HOW TO COMPLETE THIS TASK:
Every line below must be copied as written, except for pictures.

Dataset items
◇ ◇ ◇ ◇ ◇ ◇ ◇

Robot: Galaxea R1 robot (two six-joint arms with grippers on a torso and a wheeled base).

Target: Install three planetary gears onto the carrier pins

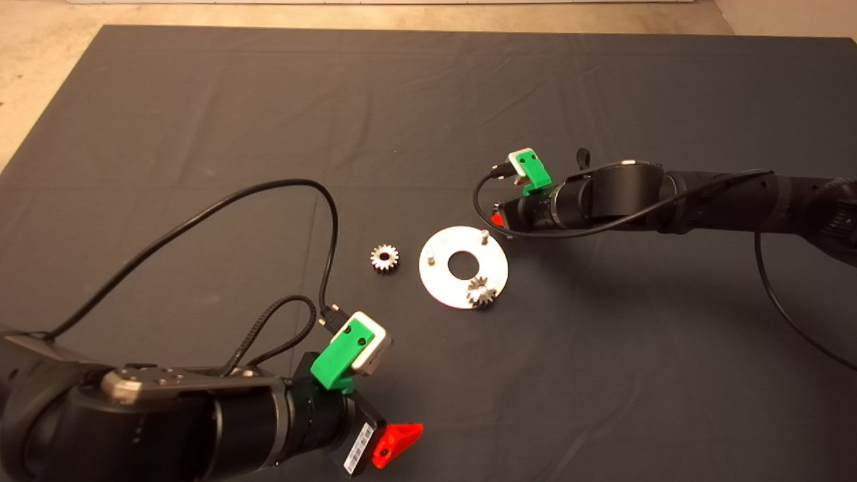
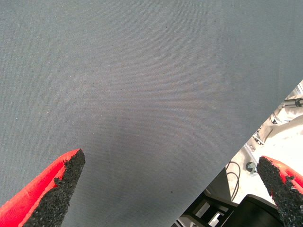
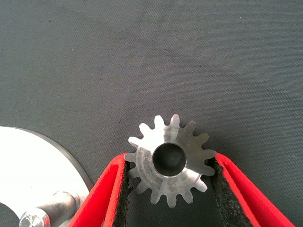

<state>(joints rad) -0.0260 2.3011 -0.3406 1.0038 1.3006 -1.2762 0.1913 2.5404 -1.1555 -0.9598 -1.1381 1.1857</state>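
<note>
Your right gripper point(image 3: 168, 189) is clamped on a gear point(image 3: 169, 160), its two black pads point(image 3: 124, 182) pressing the teeth on opposite sides, with the gear's face and dark bore turned toward the wrist camera. In the head view you see that gripper point(image 1: 499, 219) at the end of the right arm point(image 1: 669, 197), just beside the far right edge of the disc point(image 1: 442, 281), close to the far pin point(image 1: 483, 234); the gear it holds is hidden there. The right wrist view puts the rim of the disc point(image 3: 42, 151) and one pin point(image 3: 52, 208) just beside the held gear, with mat point(image 3: 165, 56) behind it.

On the disc you have one gear point(image 1: 481, 292) already sitting on the near right pin. The far pin and the left pin point(image 1: 431, 256) stand bare. The third gear point(image 1: 384, 258) lies flat on the mat point(image 1: 268, 120), just left of the disc and apart from it.

Your left gripper point(image 1: 395, 442) sits at the lower left, well away from the disc, its fingers point(image 2: 52, 189) spread wide with nothing between them; its wrist view looks onto bare mat point(image 2: 142, 85) and the mat's edge
</note>
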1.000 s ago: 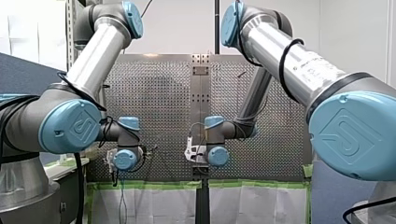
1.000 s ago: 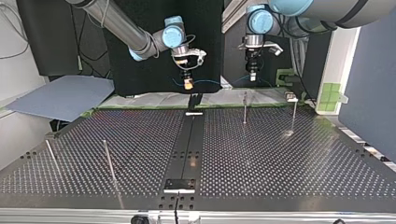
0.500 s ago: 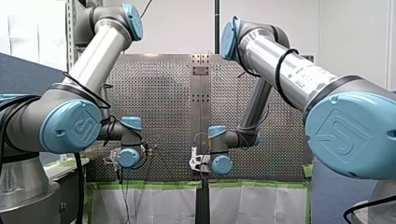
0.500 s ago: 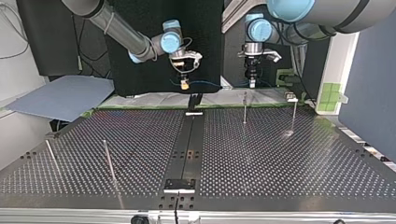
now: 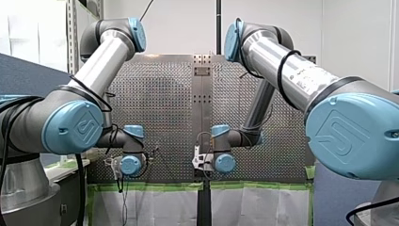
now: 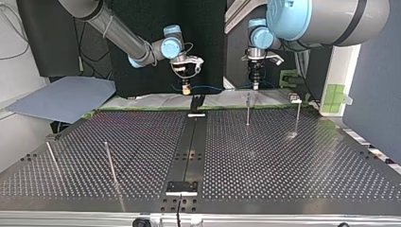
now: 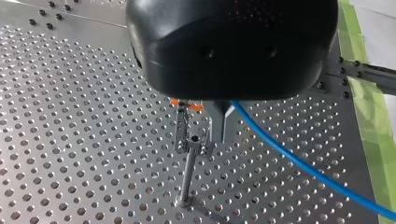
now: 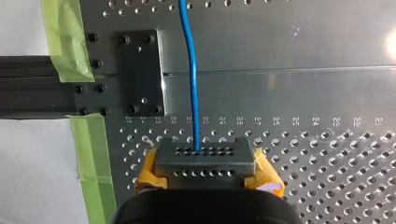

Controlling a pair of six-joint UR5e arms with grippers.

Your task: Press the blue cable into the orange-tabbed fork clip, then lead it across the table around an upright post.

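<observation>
The blue cable (image 8: 190, 70) runs straight ahead from my right gripper (image 8: 205, 156), whose yellow-padded fingers are shut on it. My left gripper (image 7: 223, 137), black with metal fingers, is shut on the same blue cable (image 7: 303, 163), which trails off to one side. Right beside those fingers stands an upright post (image 7: 188, 172), and past it the fork clip with orange tabs (image 7: 187, 104). In the top view my right gripper (image 6: 186, 89) and my left gripper (image 6: 255, 85) hang over the table's far edge with the cable (image 6: 213, 87) stretched between them.
The perforated table (image 6: 283, 165) carries two posts at the top view's right (image 6: 247, 109) (image 6: 298, 116) and two more posts at its left (image 6: 109, 161) (image 6: 51, 158). A dark centre rail (image 6: 189, 151) runs down the middle. Green tape (image 8: 91, 154) lines the far edge.
Both wrists have sunk lower towards the table's far edge. My right gripper has shifted slightly to the top view's left. Each gripper still holds the cable.
</observation>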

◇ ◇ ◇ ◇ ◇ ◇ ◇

WRITTEN SOLUTION:
Robot: Galaxea R1 robot (two six-joint arms with grippers on a torso and a wheeled base).

Target: Install three planetary gears onto the carrier pins


<state>(joints rad) -0.0260 2.3011 -0.3406 1.0038 1.3006 -1.2762 0.1913 2.5404 -1.1555 -0.9598 -1.1381 1.1857</state>
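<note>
Your right gripper point(image 3: 168, 189) is clamped on a gear point(image 3: 169, 160), its two black pads point(image 3: 124, 182) pressing the teeth on opposite sides, with the gear's face and dark bore turned toward the wrist camera. In the head view you see that gripper point(image 1: 499, 219) at the end of the right arm point(image 1: 669, 197), just beside the far right edge of the disc point(image 1: 442, 281), close to the far pin point(image 1: 483, 234); the gear it holds is hidden there. The right wrist view puts the rim of the disc point(image 3: 42, 151) and one pin point(image 3: 52, 208) just beside the held gear, with mat point(image 3: 165, 56) behind it.

On the disc you have one gear point(image 1: 481, 292) already sitting on the near right pin. The far pin and the left pin point(image 1: 431, 256) stand bare. The third gear point(image 1: 384, 258) lies flat on the mat point(image 1: 268, 120), just left of the disc and apart from it.

Your left gripper point(image 1: 395, 442) sits at the lower left, well away from the disc, its fingers point(image 2: 52, 189) spread wide with nothing between them; its wrist view looks onto bare mat point(image 2: 142, 85) and the mat's edge
</note>
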1.000 s ago: 
1.000 s ago: 
0.500 s ago: 
0.500 s ago: 
now: 
now: 
now: 
now: 

Controlling a pair of six-joint UR5e arms with grippers.

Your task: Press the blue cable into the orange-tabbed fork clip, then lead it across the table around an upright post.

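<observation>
The blue cable (image 8: 190, 70) runs straight ahead from my right gripper (image 8: 205, 156), whose yellow-padded fingers are shut on it. My left gripper (image 7: 223, 137), black with metal fingers, is shut on the same blue cable (image 7: 303, 163), which trails off to one side. Right beside those fingers stands an upright post (image 7: 188, 172), and past it the fork clip with orange tabs (image 7: 187, 104). In the top view my right gripper (image 6: 186, 89) and my left gripper (image 6: 255, 85) hang over the table's far edge with the cable (image 6: 213, 87) stretched between them.
The perforated table (image 6: 283, 165) carries two posts at the top view's right (image 6: 247, 109) (image 6: 298, 116) and two more posts at its left (image 6: 109, 161) (image 6: 51, 158). A dark centre rail (image 6: 189, 151) runs down the middle. Green tape (image 8: 91, 154) lines the far edge.
Both wrists have sunk lower towards the table's far edge. My right gripper has shifted slightly to the top view's left. Each gripper still holds the cable.
</observation>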

This exercise has no more to it.